=== Stored data ===
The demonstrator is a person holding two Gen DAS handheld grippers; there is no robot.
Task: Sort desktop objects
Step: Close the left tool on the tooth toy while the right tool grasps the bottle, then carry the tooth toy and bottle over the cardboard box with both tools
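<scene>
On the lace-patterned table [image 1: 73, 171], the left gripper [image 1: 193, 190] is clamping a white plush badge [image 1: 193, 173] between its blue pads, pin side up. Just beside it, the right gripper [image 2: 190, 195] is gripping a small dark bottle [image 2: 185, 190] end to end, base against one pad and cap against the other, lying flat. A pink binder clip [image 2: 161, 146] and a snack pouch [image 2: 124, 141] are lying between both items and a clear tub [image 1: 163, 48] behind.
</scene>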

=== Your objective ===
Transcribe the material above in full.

=== Output for this exercise ===
The demonstrator is a person holding two Gen DAS handheld grippers; there is no robot.
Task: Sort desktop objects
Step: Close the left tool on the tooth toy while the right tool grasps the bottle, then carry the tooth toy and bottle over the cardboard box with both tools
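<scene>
On the lace-patterned table [image 1: 73, 171], the left gripper [image 1: 193, 190] is clamping a white plush badge [image 1: 193, 173] between its blue pads, pin side up. Just beside it, the right gripper [image 2: 190, 195] is gripping a small dark bottle [image 2: 185, 190] end to end, base against one pad and cap against the other, lying flat. A pink binder clip [image 2: 161, 146] and a snack pouch [image 2: 124, 141] are lying between both items and a clear tub [image 1: 163, 48] behind.
</scene>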

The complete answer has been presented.